WORK TO BE COMPLETED:
For the data below, give again exactly the lines from the one containing "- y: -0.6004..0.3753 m" through the one containing "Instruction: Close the", both ends included, and no others.
# # # #
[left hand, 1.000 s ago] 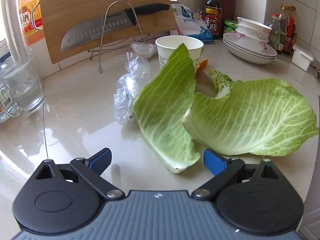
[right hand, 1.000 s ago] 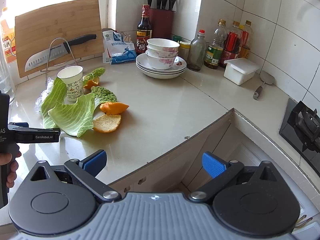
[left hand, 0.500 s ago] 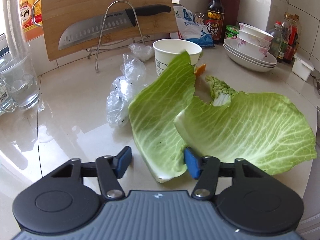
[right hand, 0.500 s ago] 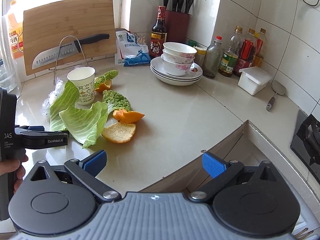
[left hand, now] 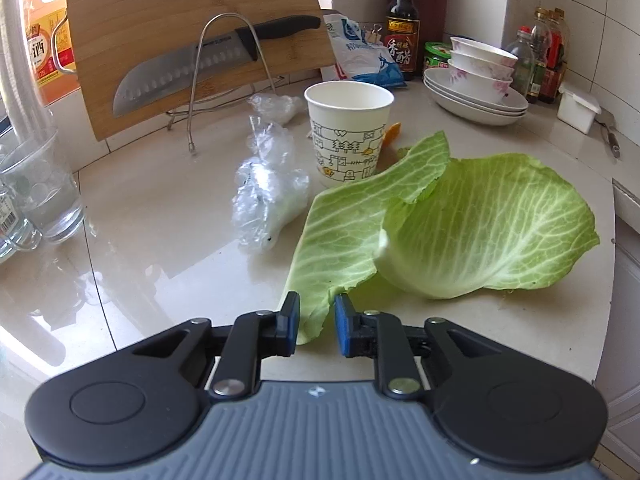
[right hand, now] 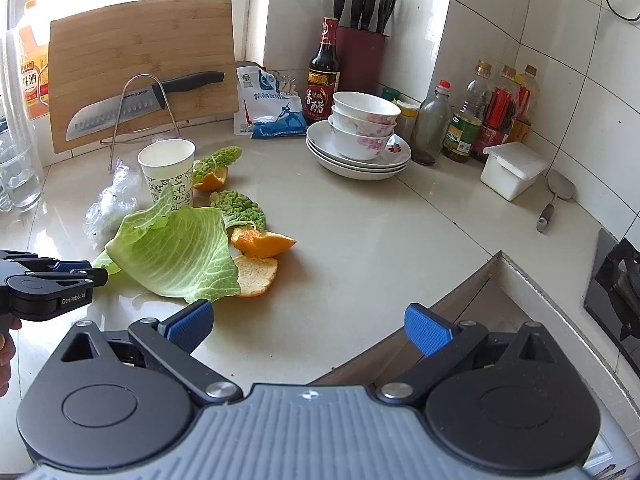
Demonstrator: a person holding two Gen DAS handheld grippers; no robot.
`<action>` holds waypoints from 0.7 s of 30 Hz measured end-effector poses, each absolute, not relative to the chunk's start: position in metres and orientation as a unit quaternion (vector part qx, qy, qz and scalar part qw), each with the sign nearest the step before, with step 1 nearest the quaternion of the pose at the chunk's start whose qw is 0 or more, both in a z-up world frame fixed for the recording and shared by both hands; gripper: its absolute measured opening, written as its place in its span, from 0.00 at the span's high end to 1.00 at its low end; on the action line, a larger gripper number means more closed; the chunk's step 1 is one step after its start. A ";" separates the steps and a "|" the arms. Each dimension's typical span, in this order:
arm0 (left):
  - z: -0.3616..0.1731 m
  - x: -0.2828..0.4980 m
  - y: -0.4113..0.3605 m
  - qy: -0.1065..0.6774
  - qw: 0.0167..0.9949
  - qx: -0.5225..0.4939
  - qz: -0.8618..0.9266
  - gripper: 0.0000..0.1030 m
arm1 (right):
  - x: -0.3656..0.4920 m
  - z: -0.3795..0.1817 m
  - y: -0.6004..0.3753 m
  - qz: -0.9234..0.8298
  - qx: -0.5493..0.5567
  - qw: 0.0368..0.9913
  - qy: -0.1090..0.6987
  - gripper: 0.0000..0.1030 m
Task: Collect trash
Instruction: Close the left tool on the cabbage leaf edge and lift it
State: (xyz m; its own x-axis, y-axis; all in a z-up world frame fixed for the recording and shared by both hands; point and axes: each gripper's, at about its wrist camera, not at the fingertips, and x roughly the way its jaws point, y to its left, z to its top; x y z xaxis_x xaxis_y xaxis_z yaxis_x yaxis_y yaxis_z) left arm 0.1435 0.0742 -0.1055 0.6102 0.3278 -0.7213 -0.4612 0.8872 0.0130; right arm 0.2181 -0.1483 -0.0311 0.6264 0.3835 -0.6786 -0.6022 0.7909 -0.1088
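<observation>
The left hand-held gripper point(left hand: 316, 322) points slanting down at the bench point(left hand: 160, 220). Its blue jaws have just been closing and now stand close together. The bottom end of a long cabbage leaf point(left hand: 344, 232) sits between them. A little gap still shows on each side of the leaf, so the pads do not squeeze it yet. From the right camera this gripper comes in low from the left edge, and part of a person's hand point(right hand: 6, 344) shows behind it.

The long leaf lies on the bench and its far tip leans on a paper cup point(left hand: 348, 128). A bigger, round cabbage leaf point(left hand: 492, 228) lies just beside it on the right, and they overlap. Crumpled clear plastic point(left hand: 268, 196) lies to the left of the leaves.

The right hand-held gripper point(right hand: 308, 326) also tilts down, over the bench edge. Its jaws are spread wide with nothing between them. Past it lie orange peels point(right hand: 260, 256), touching the big leaf, and some curly green leaves point(right hand: 240, 204) near the cup.
</observation>
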 end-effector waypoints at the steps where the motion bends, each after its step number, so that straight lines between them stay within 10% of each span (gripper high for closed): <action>1: -0.106 0.142 0.076 0.381 0.894 -0.093 0.218 0.79 | 0.218 -0.031 -0.147 0.279 -0.166 0.886 0.331 0.00; 12: -0.108 0.159 0.066 0.384 0.902 -0.040 0.195 0.62 | 0.216 -0.031 -0.135 0.282 -0.170 0.884 0.332 0.00; 16: -0.107 0.154 0.080 0.383 0.902 -0.040 0.198 0.13 | 0.217 -0.032 -0.135 0.277 -0.168 0.885 0.336 0.00; 21: -0.114 0.159 0.104 0.391 0.900 -0.074 0.178 0.15 | 0.218 -0.032 -0.131 0.273 -0.164 0.885 0.338 0.00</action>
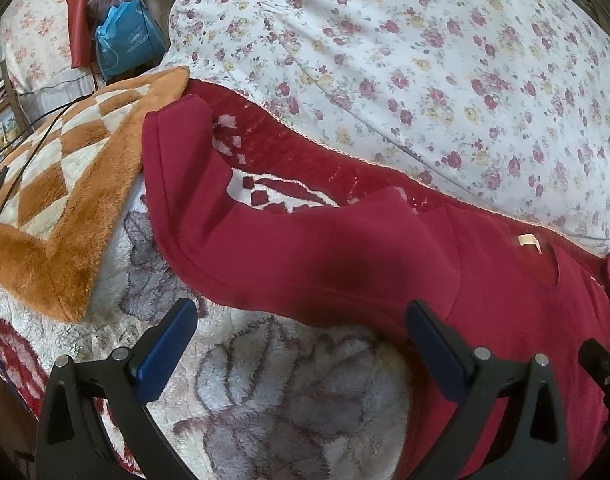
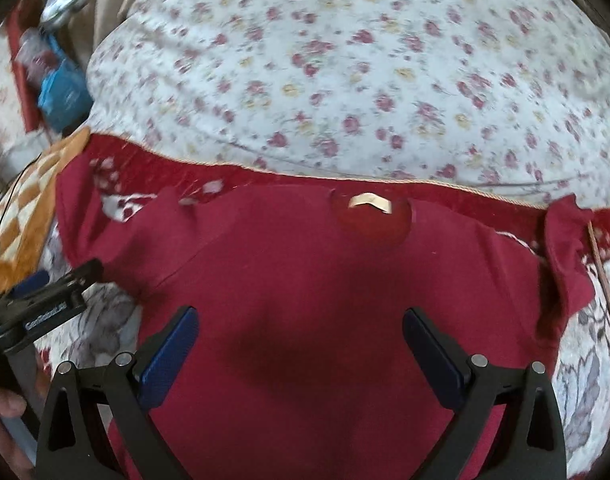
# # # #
RESPONSE:
  - y: -0.6004..0.3753 m
  - qz: -0.9234..0.8298
  - qx: -0.5493..0.5567
  - qw: 0.0368..0.9913
  - qy: -0.1090..0.6987
  - gripper: 0.0000..0.1030 m
Task: Collect trash
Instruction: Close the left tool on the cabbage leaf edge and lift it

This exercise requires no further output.